In morte di padre Stan, testimone di fede e giustizia tra i poveri
martedì 6 luglio 2021

«Il costo del discepolato». Così, padre Stan Swamy concludeva la riflessione sull’azione sociale dei gesuiti fra i popoli indigeni dell’India centrale, pubblicata nel 2019 dalla rivista Promotio Iustitiae. Era consapevole di parlare in prima persona. Nei quattro decenni di cammino al fianco degli Adivasi del Jharkhand aveva dovuto sopportare calunnie, incomprensioni, minacce. Il cerchio si era stretto di più dopo il 2006, quando il gesuita aveva fondato Bagaicha, centro per la difesa dei diritti dei nativi, espropriati in massa dalle loro terre dalle multinazionali minerarie.

Con l’arrivo al governo dell’ultranazionalista Narendra Modi, nel 2014, era diventato un vero e proprio cappio. In base al draconiano Unlawful activities prevention act, migliaia di Adivasi e attivisti per i diritti umani erano stati arrestati senza prove con l’accusa di 'terrorismo'. L’8 ottobre sarebbe toccato anche allo scomodo padre Stan.

«Il costo del discepolato». In queste parole è racchiuso il senso della sua vita. E della sua morte, avvenuta alle 13.30 di domenica 4 luglio nell’ospedale Holy Family di Mumbai, dove era arrivato già allo stremo il 29 maggio.

A 84 anni, il religioso era prostrato dal Covid, di cui aveva mostrato chiari sintomi nelle settimane precedenti.
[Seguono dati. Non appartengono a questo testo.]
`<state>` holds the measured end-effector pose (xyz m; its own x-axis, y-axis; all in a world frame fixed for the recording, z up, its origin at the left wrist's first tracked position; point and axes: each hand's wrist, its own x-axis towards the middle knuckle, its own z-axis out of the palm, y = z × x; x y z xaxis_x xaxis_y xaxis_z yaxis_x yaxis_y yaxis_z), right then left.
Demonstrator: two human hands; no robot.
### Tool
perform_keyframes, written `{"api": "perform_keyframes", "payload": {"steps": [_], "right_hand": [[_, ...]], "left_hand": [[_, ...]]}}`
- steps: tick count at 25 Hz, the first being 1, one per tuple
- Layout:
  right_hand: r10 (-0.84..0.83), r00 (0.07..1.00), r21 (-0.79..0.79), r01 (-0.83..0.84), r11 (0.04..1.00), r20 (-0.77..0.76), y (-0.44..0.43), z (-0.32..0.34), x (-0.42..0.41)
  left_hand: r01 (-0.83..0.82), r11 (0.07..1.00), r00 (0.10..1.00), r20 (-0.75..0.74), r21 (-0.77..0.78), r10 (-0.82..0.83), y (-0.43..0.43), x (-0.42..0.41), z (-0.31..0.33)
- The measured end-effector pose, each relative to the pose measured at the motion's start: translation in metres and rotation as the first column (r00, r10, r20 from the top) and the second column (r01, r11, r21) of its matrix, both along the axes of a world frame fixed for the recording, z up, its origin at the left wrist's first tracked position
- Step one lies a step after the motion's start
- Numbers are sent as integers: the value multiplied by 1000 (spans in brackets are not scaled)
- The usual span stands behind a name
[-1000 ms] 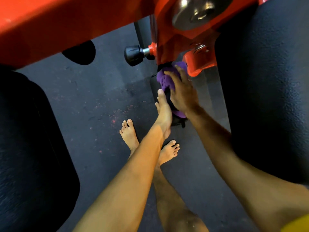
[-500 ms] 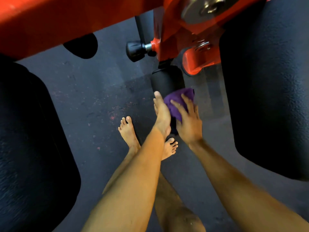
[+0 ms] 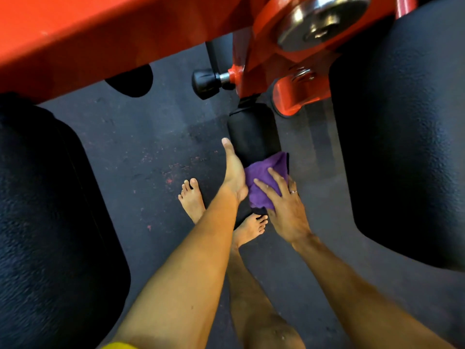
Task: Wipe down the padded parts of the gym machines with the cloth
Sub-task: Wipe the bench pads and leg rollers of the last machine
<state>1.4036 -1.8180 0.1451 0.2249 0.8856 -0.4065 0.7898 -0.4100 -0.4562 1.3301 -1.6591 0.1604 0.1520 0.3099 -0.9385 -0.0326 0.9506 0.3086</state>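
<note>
- Purple cloth (image 3: 264, 182) is draped over the near end of the black roller pad (image 3: 254, 132), covering its top and right side. The far half of the roller pad is bare.
- The right hand (image 3: 284, 210) lies flat on the cloth. Its fingers (image 3: 275, 180) are spread and straight, pressing the fabric onto the roller pad. One finger wears a ring (image 3: 293, 191).
- The left hand (image 3: 234, 172) rests against the roller pad's left side and touches the cloth's left edge.
- Its thumb is straight and points along the roller pad toward the far end. Its fingers are hidden beneath the roller pad, so I cannot tell whether they curl round it.
- An orange frame (image 3: 100, 34) crosses beyond the roller pad, whose far end meets an orange bracket.
- A black knob (image 3: 205, 83) on a metal pin sticks out just left of that far end. A round metal disc (image 3: 319, 18) sits further beyond it, to the right.
- A large black textured pad (image 3: 402, 147) stands to the right of the roller pad, and another big pad (image 3: 50, 222) stands well apart to its left.
- The dark floor (image 3: 151, 137) lies under the roller pad, speckled with red on its left.
- One bare foot (image 3: 192, 200) stands on the floor left of the roller pad's near end. The other foot (image 3: 250, 229) is just nearer than that end, beside the right hand's wrist.
- A yellow sleeve (image 3: 120, 345) shows far nearer than the roller pad, at the upper end of the left arm.
</note>
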Motion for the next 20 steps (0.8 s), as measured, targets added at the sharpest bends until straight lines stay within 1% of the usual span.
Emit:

Ma soprattutto era sfinito dalla reclusione nel carcere di Taloja dove era rimasto per 233 giorni e notti, nonostante l’età avanzata e il Parkinson. Lo aveva dichiarato, con un filo di voce, lo stesso padre Stan nell’ultima udienza in tribunale, il 21 maggio.
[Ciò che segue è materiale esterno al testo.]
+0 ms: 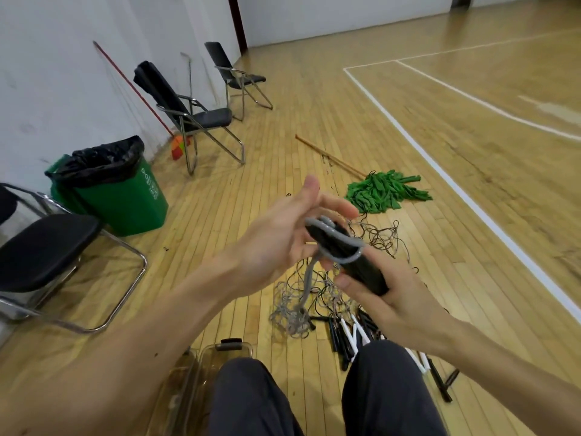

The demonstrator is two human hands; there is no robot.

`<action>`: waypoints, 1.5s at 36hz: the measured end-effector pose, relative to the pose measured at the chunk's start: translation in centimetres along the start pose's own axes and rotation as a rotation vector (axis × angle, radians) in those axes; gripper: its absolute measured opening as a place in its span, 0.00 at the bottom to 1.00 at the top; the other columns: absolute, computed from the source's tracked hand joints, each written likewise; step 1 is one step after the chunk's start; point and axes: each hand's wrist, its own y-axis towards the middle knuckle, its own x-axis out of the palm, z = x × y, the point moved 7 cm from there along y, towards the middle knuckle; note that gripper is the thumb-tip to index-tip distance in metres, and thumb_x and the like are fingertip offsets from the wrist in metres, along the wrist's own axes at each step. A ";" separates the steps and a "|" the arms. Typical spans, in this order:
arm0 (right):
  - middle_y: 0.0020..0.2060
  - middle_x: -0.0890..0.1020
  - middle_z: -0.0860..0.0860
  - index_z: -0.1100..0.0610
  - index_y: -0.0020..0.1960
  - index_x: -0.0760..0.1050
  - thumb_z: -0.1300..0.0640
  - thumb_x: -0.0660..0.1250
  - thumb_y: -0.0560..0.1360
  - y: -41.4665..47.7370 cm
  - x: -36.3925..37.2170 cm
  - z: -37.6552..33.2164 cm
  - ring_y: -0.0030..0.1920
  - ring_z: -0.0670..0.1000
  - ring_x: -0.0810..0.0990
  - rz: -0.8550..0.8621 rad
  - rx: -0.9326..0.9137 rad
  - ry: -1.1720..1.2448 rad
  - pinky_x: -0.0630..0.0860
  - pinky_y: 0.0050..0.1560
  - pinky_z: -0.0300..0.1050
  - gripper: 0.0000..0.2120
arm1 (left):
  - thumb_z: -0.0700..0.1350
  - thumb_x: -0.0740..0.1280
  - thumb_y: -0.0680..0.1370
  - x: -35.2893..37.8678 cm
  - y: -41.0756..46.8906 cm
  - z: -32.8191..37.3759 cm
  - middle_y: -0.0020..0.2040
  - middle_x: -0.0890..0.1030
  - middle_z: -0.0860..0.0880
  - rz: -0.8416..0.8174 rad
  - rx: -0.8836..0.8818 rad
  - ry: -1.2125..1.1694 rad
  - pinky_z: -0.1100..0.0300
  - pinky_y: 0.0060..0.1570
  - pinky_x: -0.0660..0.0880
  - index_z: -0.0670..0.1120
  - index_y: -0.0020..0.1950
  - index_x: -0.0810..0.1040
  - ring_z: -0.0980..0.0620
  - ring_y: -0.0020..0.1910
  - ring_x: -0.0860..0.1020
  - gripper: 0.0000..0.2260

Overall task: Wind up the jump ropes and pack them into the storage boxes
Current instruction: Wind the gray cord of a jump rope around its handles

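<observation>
My right hand [390, 297] grips the black handles [361, 269] of a jump rope, held at chest height over the floor. A grey rope [341, 239] is looped around the top of the handles. My left hand [283, 234] pinches that grey rope beside the handles, and the loose end hangs down to a grey tangle [290, 313] on the floor. More ropes with black and white handles [355, 336] lie by my right knee. Two clear storage boxes [220, 354] stand on the floor in front of my left knee.
Dark thin ropes [382, 237] sprawl on the wooden floor beyond my hands. A green mop head [385, 191] with its wooden stick lies further out. A green bin [116, 190] and folding chairs [195, 118] stand along the left wall.
</observation>
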 end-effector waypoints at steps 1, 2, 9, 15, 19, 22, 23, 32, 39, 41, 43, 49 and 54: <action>0.36 0.78 0.52 0.53 0.60 0.76 0.45 0.64 0.81 0.0 0.0 -0.1 0.31 0.52 0.71 0.000 0.003 0.019 0.70 0.31 0.52 0.14 | 0.60 0.49 0.80 -0.1 0.1 -0.3 0.42 0.81 0.46 0.013 -0.010 -0.008 0.57 0.44 0.78 0.40 0.55 0.79 0.49 0.42 0.79 0.28; 0.37 0.78 0.52 0.50 0.58 0.76 0.46 0.64 0.81 0.1 0.0 -0.3 0.31 0.55 0.71 -0.001 0.003 0.057 0.70 0.31 0.55 0.11 | 0.60 0.50 0.80 -0.2 0.1 -0.6 0.43 0.83 0.46 0.023 -0.025 -0.015 0.56 0.42 0.78 0.40 0.56 0.79 0.48 0.40 0.79 0.27; 0.26 0.69 0.46 0.47 0.44 0.74 0.54 0.65 0.79 1.0 -3.5 0.4 0.25 0.46 0.66 0.147 0.098 0.175 0.65 0.26 0.40 0.05 | 0.57 0.53 0.83 -0.8 -0.1 -3.4 0.37 0.80 0.48 0.018 -0.132 0.228 0.55 0.36 0.75 0.44 0.59 0.80 0.47 0.32 0.76 0.22; 0.26 0.70 0.44 0.51 0.42 0.71 0.51 0.65 0.81 0.9 -3.6 4.1 0.26 0.46 0.66 0.084 0.297 -0.005 0.66 0.28 0.42 0.10 | 0.47 0.65 0.82 -0.8 -0.1 -2.7 0.33 0.73 0.54 0.026 0.110 0.802 0.67 0.32 0.66 0.50 0.62 0.80 0.59 0.29 0.67 0.10; 0.26 0.69 0.44 0.51 0.40 0.68 0.52 0.65 0.82 0.9 -3.2 5.0 0.25 0.43 0.64 0.044 0.376 -0.098 0.64 0.29 0.41 0.13 | 0.49 0.60 0.84 -0.3 -0.2 -1.9 0.40 0.75 0.56 0.001 0.202 1.121 0.66 0.40 0.67 0.47 0.60 0.80 0.58 0.38 0.72 0.11; 0.28 0.71 0.45 0.52 0.43 0.70 0.51 0.64 0.82 0.9 -2.4 5.1 0.25 0.42 0.65 -0.058 0.435 -0.173 0.65 0.28 0.38 0.11 | 0.51 0.57 0.83 -0.2 -0.1 -1.0 0.43 0.71 0.58 -0.016 0.288 1.285 0.68 0.38 0.68 0.47 0.64 0.79 0.62 0.37 0.71 0.15; 0.29 0.71 0.46 0.52 0.44 0.71 0.51 0.64 0.83 0.9 -2.2 5.3 0.24 0.42 0.66 -0.097 0.460 -0.179 0.65 0.28 0.37 0.10 | 0.51 0.56 0.83 -0.2 -0.1 -0.9 0.43 0.71 0.57 -0.034 0.317 1.332 0.67 0.35 0.68 0.46 0.63 0.79 0.61 0.36 0.71 0.17; 0.32 0.70 0.51 0.55 0.44 0.69 0.50 0.64 0.82 0.7 0.4 5.3 0.29 0.49 0.67 -0.495 0.569 -0.306 0.65 0.31 0.43 0.12 | 0.41 0.71 0.79 0.0 -0.4 -0.8 0.41 0.67 0.54 -0.212 0.367 1.531 0.71 0.26 0.55 0.44 0.54 0.81 0.63 0.27 0.60 0.05; 0.31 0.70 0.49 0.53 0.41 0.68 0.50 0.66 0.82 0.0 1.2 3.7 0.30 0.49 0.68 -0.803 0.493 -0.290 0.66 0.33 0.44 0.13 | 0.53 0.57 0.82 0.2 -0.8 -1.1 0.44 0.71 0.54 -0.310 0.226 1.405 0.66 0.37 0.66 0.47 0.57 0.81 0.60 0.38 0.69 0.16; 0.32 0.71 0.48 0.51 0.42 0.70 0.49 0.65 0.82 -0.1 1.3 3.0 0.30 0.47 0.68 -0.823 0.438 -0.292 0.66 0.33 0.42 0.12 | 0.51 0.61 0.83 0.0 -0.9 -1.0 0.42 0.72 0.56 -0.326 0.174 1.314 0.68 0.41 0.66 0.49 0.57 0.83 0.59 0.41 0.70 0.12; 0.33 0.73 0.49 0.50 0.44 0.71 0.48 0.65 0.82 -0.2 1.3 2.4 0.31 0.47 0.69 -0.825 0.386 -0.314 0.68 0.34 0.43 0.10 | 0.49 0.66 0.81 -0.2 -0.9 -0.7 0.39 0.73 0.58 -0.324 0.166 1.207 0.69 0.41 0.65 0.49 0.56 0.85 0.60 0.41 0.72 0.09; 0.37 0.78 0.51 0.51 0.51 0.73 0.47 0.63 0.83 -0.2 1.5 0.3 0.33 0.45 0.73 -0.803 0.253 -0.350 0.71 0.35 0.40 0.08 | 0.42 0.74 0.76 -0.7 -0.9 -0.1 0.38 0.81 0.55 -0.322 0.136 0.816 0.66 0.38 0.72 0.44 0.50 0.87 0.56 0.37 0.78 0.04; 0.32 0.75 0.46 0.52 0.56 0.74 0.46 0.63 0.82 0.2 1.0 -1.3 0.32 0.43 0.75 -0.705 0.102 -0.421 0.68 0.35 0.33 0.10 | 0.39 0.72 0.75 -0.7 -1.1 -0.3 0.39 0.83 0.51 -0.350 0.094 0.505 0.68 0.39 0.74 0.36 0.50 0.84 0.57 0.37 0.80 0.07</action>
In video collegamento, il suo viso era apparso scavato e pallido. Gli occhi, però, emanavano la stessa forza carismatica di sempre mentre sussurrava: «Non posso più scrivere, passeggiare o mangiare da solo. (…) L’unica cosa che vi domando è di concedermi la libertà su cauzione». La risposta del giudice era stata implacabile: «Non ci sono gli estremi». Non era la prima volta che una Corte indiana rifiutava di concedere la condizionale o almeno gli arresti domiciliari al gesuita. Sarebbe, però, stata l’ultima.

La nuova udienza prevista per oggi non ci sarà.

Alla stessa ora, nella chiesa di Bandra, vicino all’ospedale, verrà celebrata una Messa funebre. Poi, il corpo di Stan tornerà a Ranchi, nel Jharkhand. Finalmente. Il desiderio di rientrare a 'casa', a prendersi cura degli «amici Adivasi», come li chiamava, era il grande desiderio del gesuita.

Sapeva che senza la sua voce profetica, la sua battaglia non violenta per la giustizia, il suo coraggio evangelico, gli indigeni sarebbero stati ancora più fragili di fronte all’avidità dei potenti. Sapeva anche, però, che un chicco di grano non muore invano. I germogli sono già spuntati in questi mesi, con il lavoro di PM Tony, che ha preso il posto di Stan al centro Bagaicha.

E con l’impegno, ribadito ieri dalla Compagnia di Gesù, a portare avanti l’impegno del proprio confratello per la riconciliazione e la giustizia. Ma l’ispirazione di padre Stan ha 'debordato' – per dirla con papa Francesco – dai confini della Chiesa. Tantissimi donne e uomini di ogni credo e orientamento e parte del mondo hanno fatto arrivare un ricordo, virtuale o reale, tramite le reti dei gesuiti. Stan, testimone fedele fino alla morte di Cristo e paladino dell’ecologia integrale, è vivo. Né il sistema giudiziario, né le false accuse, né la malattia hanno potuto uccidere un uccello che riusciva a cantare pure dietro le sbarre, per parafrasare una sua poesia che regalava speranza agli altri detenuti. Fino all’ultimo momento ha pensato a loro, mettendosi in secondo piano. Lo testimonia l’amico e confratello Xavier Jeyaraj, segretario per la giustizia sociale e l’ecologia della Compagnia. I due si sono potuti incontrare in videochiamata il 20 giugno. «Stan era steso sul letto, non poteva alzarsi – racconta padre Xavier –, era debolissimo. Eppure mi ha riconosciuto subito, ha sorriso e ha balbettato: 'Sono tornato un bambino prima della fine'. Quando gli ho detto che ci battevamo e pregavamo per la sua liberazione, è, però, riuscito a rispondermi: 'Non solo per me. Per tutti. Per tutti coloro che sono incarcerati ingiustamente. Io sono solo uno dei tanti'».